La necessità che aveva l’Università di Guglionesi di aumentare le proprie rendite, determinò l'invio degli albanesi a ripopolare i casali distrutti dal terribile terremoto del 1456 e dalle pestilenze, per dissodare e mettere a frutto i terreni incolti. Questa fu la ragione principale del ripopolamento dei casali di Montecilfone, Torre Francara e Portocannone. Ma non solo. Ururi, Campomarino e Santa Croce di Magliano, furono altre località ripopolate da albanesi, richiamati in quei territori dai feudatari laici o ecclesiastici, come Andrea da Capua che avendo acquistato il casale di Campomarino, lo aveva assegnato nel 1495 ad una colonia di albanesi. Lo stesso dicasi di Ururi, già mensa vescovile della diocesi di Larino, fu anch’esso assegnato in enfiteusi “per l’annuo censo di ducati trecento” al capitano albanese Teodoro Crescia, “per lui ed i suoi discendenti in linea diretta”, nel 1561.
Gli emigranti albanesi abbandonavano la loro Patria non solo per motivi politici e religiosi ma anche per le condizioni orografiche delle loro terre, montagnose e aride, arruolandosi come soldati di ventura nella speranza di ottenere la concessione di terreni.
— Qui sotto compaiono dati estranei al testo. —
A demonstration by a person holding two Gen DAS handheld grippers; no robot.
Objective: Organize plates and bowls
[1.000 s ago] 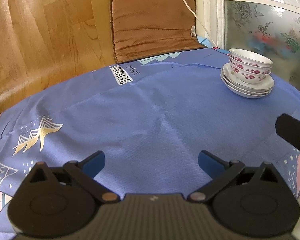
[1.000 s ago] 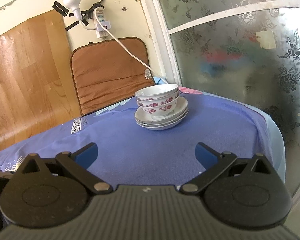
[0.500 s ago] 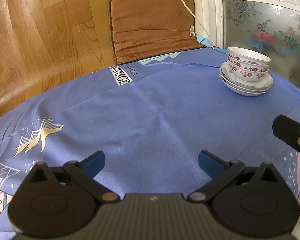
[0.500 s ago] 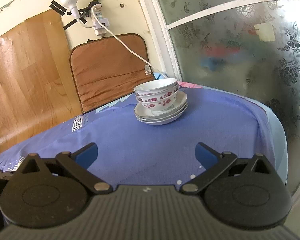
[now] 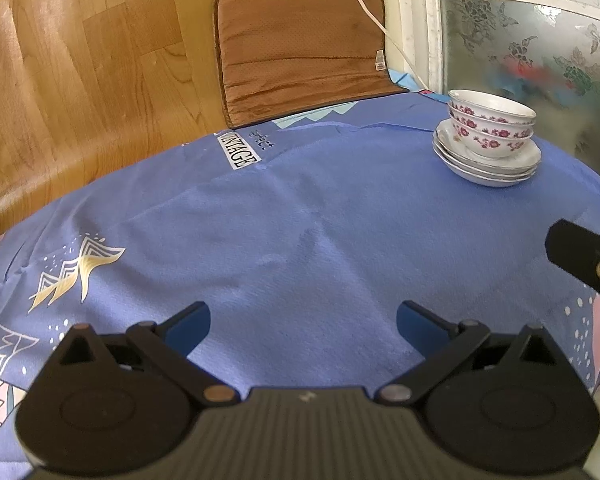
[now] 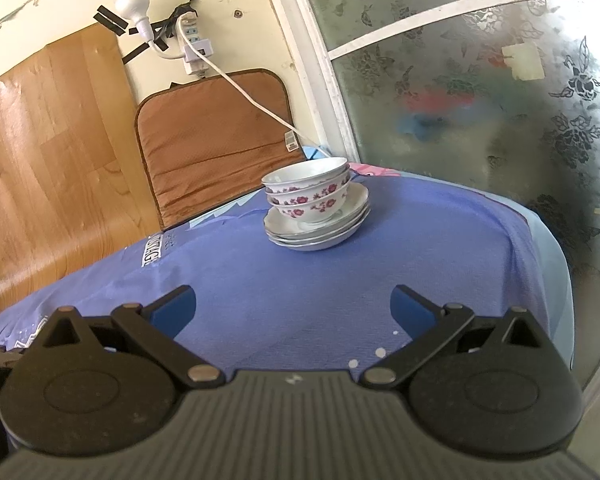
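Hovering level: left gripper (image 5: pixel 303 325) | right gripper (image 6: pixel 293 307) | jaws spread, empty

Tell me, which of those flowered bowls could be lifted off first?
The top bowl, nested in the one beneath. Its white inside shows; the lower bowl sits on the stacked plates and is covered.

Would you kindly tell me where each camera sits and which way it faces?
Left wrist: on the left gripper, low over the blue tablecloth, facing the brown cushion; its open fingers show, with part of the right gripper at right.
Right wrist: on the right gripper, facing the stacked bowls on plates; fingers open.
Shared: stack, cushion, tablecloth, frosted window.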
Nel XIV secolo le migrazioni albanesi, come pure quelle slave, furono determinate da ragioni economiche, mentre quelle dalla seconda metà del XV secolo furono causate essenzialmente dalla progressiva invasione turca dei balcani e dell'Albania.
Le grandi migrazioni nel Regno di Napoli ebbero inizio verso il 1416 e finirono verso il 1774.